[<prev] [next>] [<thread-prev] [thread-next>] [day] [month] [year] [list]
Message-ID: <CAK8P3a0rHbjQw=z1mHoUDWfnzUBH+QE1CFOc4T7-rkOMM-SkLQ@mail.gmail.com>
Date: Wed, 8 Nov 2017 09:36:18 +0100
From: Arnd Bergmann <arnd@...db.de>
To: Greentime Hu <green.hu@...il.com>
Cc: greentime@...estech.com,
Linux Kernel Mailing List <linux-kernel@...r.kernel.org>,
linux-arch <linux-arch@...r.kernel.org>,
Thomas Gleixner <tglx@...utronix.de>,
Jason Cooper <jason@...edaemon.net>,
Marc Zyngier <marc.zyngier@....com>,
Rob Herring <robh+dt@...nel.org>,
Networking <netdev@...r.kernel.org>,
Vincent Chen <vincentc@...estech.com>
Subject: Re: [PATCH 05/31] nds32: MMU definitions
On Wed, Nov 8, 2017 at 6:54 AM, Greentime Hu <green.hu@...il.com> wrote:
> +/*
> + * The DMA mask corresponding to the maximum bus address allocatable
> + * using GFP_DMA. The default here places no restriction on DMA
> + * allocations. This must be the smallest DMA mask in the system,
> + * so a successful GFP_DMA allocation will always satisfy this.
> + */
> +#ifndef ISA_DMA_THRESHOLD
> +#define ISA_DMA_THRESHOLD (0xffffffffULL)
> +#endif
I see this one only in powerpc, I think it can be removed.
> +
> +/*
> + * Optional device DMA address remapping. Do _not_ use directly!
> + * We should really eliminate virt_to_bus() here - it's deprecated.
> + */
> +#define page_to_dma(dev, page) ((dma_addr_t)__virt_to_phys((unsigned long)page_address(page)))
> +#define dma_to_virt(dev, addr) ((void *)__phys_to_virt(addr))
> +#define virt_to_dma(dev, addr) ((dma_addr_t)__virt_to_phys((unsigned long)(addr)))
This looks like an older comment, I think we have eliminated them from the
mainline kernel in all drivers, so you should remove them here too.
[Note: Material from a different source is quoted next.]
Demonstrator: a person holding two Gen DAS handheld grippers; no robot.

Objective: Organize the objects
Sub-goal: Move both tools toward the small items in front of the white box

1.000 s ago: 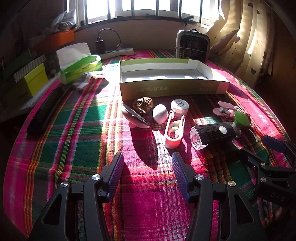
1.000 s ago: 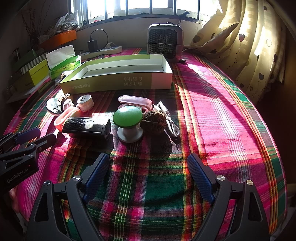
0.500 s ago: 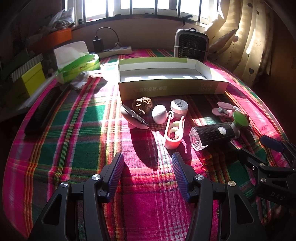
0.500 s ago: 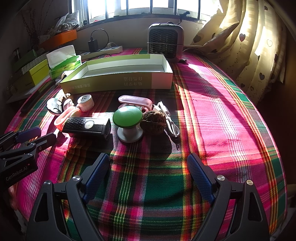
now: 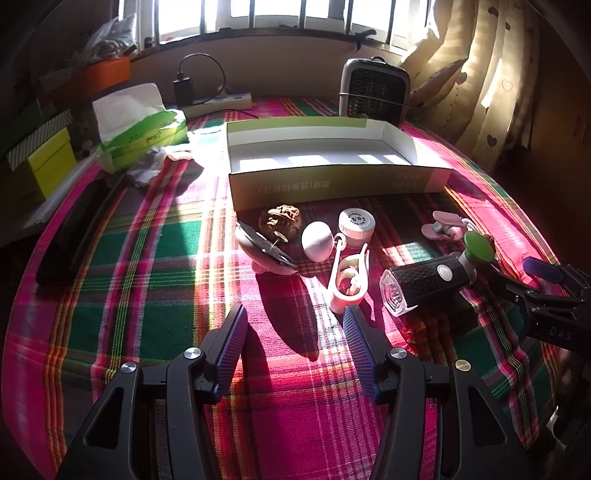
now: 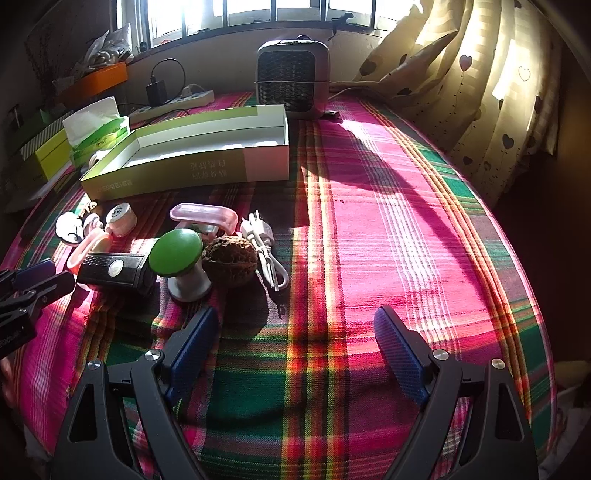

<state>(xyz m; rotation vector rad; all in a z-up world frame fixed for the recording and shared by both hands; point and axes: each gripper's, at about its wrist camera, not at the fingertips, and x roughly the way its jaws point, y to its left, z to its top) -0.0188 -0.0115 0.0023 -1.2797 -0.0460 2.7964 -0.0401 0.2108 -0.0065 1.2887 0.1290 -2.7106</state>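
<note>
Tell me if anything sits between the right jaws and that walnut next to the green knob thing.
Nothing visible does. The right gripper hangs open over bare plaid cloth, and the walnut lies just ahead, toward its left jaw. The green-topped knob touches the walnut's left side and a white cable crowds its right.

Hard sunlight thru barred window (image 5: 280, 14) at back, glare blown out there, bright patches on plaid tablecloth (image 5: 159, 266), long dark shadows toward cam, corners near black, strong fisheye bend at edges, centre sharp, curtain (image 6: 480, 92) backlit.
</note>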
> diff --git a/arch/nds32/include/asm/shmparam.h b/arch/nds32/include/asm/shmparam.h
> new file mode 100644
> index 0000000..5679648
> --- /dev/null
> +++ b/arch/nds32/include/asm/shmparam.h
> +
> +/*
> + * This should be the size of the virtually indexed cache/ways,
> + * whichever is greater since the cache aliases every size/ways
> + * bytes.
> + */
> +#define SHMLBA (4 * PAGE_SIZE) /* attach addr a multiple of this */
> +#define REALSHMLBA SHMLBA
I don't see REALSHMLBA anywhere in the kernel, do you need it?
For SHMLBA, I think it should be defined as an absolute number, using
the maximum
that you might need for any possible value of PAGE_SIZE. Otherwise user space
has a much harder time figuring out what it should use.